ROME — Inspiring “missionary disciples” rather than church-maintenance workers and building up the unity of the Church in a polarized world were some of the topics on the table when 26 U.S. bishops met Pope Francis Dec. 12.
Even though the pope was running 40 minutes late — and apologized profusely for it — the bishops of Illinois, Indiana and Wisconsin spent “two hours and 18 minutes” conversing with him, said Archbishop Jerome E. Listecki of Milwaukee.
“Here’s one of the most important figures in the world and he gives us two hours and 18 minutes,” the archbishop said. “That says a lot about his pastor’s heart, about his generosity, about the fact that he likes being with bishops and talking about the things that matter to the Church.”

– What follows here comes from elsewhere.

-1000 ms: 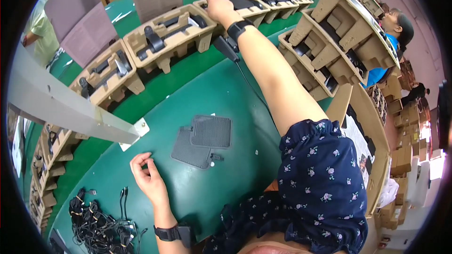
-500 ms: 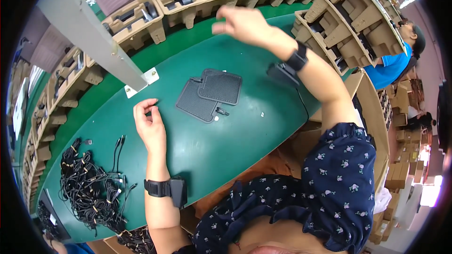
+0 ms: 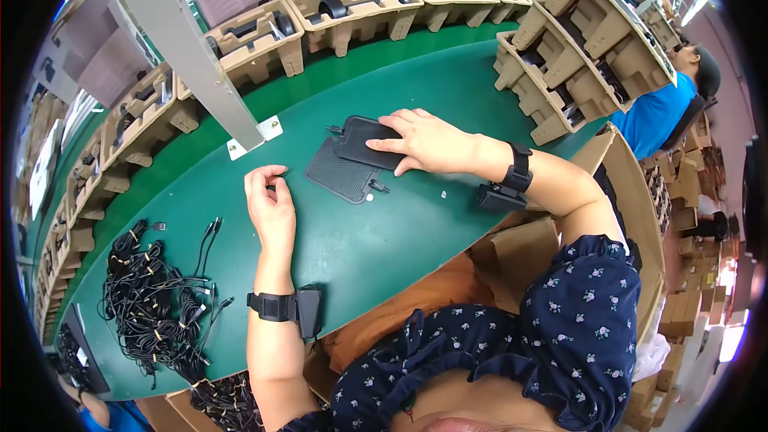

Bishop Kevin C. Rhoades of Fort Wayne-South Bend, Indiana, said that thinking about the meeting, “I could imagine Peter sitting down with the apostles and sharing some of their concerns and challenges, some of their strategies for evangelization, whatever — I kind of felt that.”
Every bishop was free to ask questions or talk about this diocese, the bishop said. The pope “would respond with his observations or his counsel, his experiences — that was very neat because he would share his experiences as bishop or other experiences back home in Argentina.”
“I feel a strengthened bond with the Holy Father,” Rhoades said, especially after “feeling that care that he has for us. It’s genuine. There was a real sense of solidarity or communion.”
Some Twitter accounts and media reports continue to feed a narrative that the U.S. bishops are divided among themselves and that Francis and many U.S. bishops aren’t exactly on the same page, but Listecki said, “You couldn’t tell that from the meeting.”
While the pope and some bishops may disagree on some issues, he said, the media takes that, amplifies it and labels it “polarization” or “division” when it is really “a frank and open discussion about the Church.”
“The media need to grow up a little bit,” the archbishop said.
Open discussion and, “occasionally, a properly placed criticism,” he said, “are healthy for the Church.”
Listecki said the ad limina visit gives bishops an opportunity to dialogue with the pope, “understand and affirm him in so many things he has done” and to ask for clarification of things that may be unclear.
Rhoades said the topic of divisions between the bishops and pope didn’t come up “because it’s not true.”
“The issue of unity did come up; the importance of unity within the Church at large,” he said. “Being instruments of unity is really important,” but that does not mean all bishops have to think alike, but they always must speak with love for one another.
“There is a polarization in our culture and, in my opinion, that seeps into the Church and it is not healthy,” Rhoades said. “The Lord himself prayed for his disciples that they may be one and we need to continue to pray that prayer and to work for unity.”
The bishops raised questions, concerns, asked advice and, several times, thanked Francis for his teaching and ministry, especially his document on young people, Christus Vivit, and the message he sent to the National Catholic Youth Conference in Indianapolis.
Rhoades said that in the meeting, like in the document, Francis emphasized the need to accompany young people, who are always on the move, and “the importance of authenticity.”
Listecki said Francis urged the bishops to draw hope from “seeing the light” that shines forth from Catholics who are living and practicing and sharing the faith.
“Evangelization was a very important issue” and was brought up repeatedly during the meeting, he said. Everyone in the room agreed that bishops, priests and laity all “have to take charge for the mission of the Church and not only remain in a maintenance mode.”
The pope’s teaching during the meeting, he said, “was peppered with his personal experience” as a priest and bishop, so the bishops heard not only what the pope thinks but “what is driving his understanding” of various situations.
The clerical sexual abuse crisis was discussed, Listecki said, but mostly from the point of view of how other priests are hurting because of the crimes of their brothers.
One thing the pope emphasized, he said, was the need for bishops to be a father to their priests, not just their superior or supervisor. They have a right to have a bishop interested and engaged in their personal well-being.
The abuse crisis and the Church’s need to continue responding vigorously and vigilantly came up repeatedly during the bishops’ meetings at Roman Curia offices, he said.
Francis repeatedly told the bishops, “primo” or first, is prayer, Listecki said. On their ad limina visits to Rome, the bishops celebrated Mass at the Basilicas of St. Peter, St. Paul Outside the Walls, St. Mary Major and St. John Lateran.
The bishops of Illinois, Indiana and Wisconsin also spoke to the pope about the Latino communities in their dioceses and were invited to concelebrate Mass with Francis Dec. 12 for the feast of Our Lady of Guadalupe. “That is special to me,” Rhoades said. “That will be the icing on the cake, so to speak.”
Like any Catholic who makes a pilgrimage to the four basilicas, the bishops can receive a plenary indulgence if they recite the Creed, pray for the intentions of the pope, go to confession and receive the Eucharist. “I’m counting on that — wiping away those sins,” Listecki said.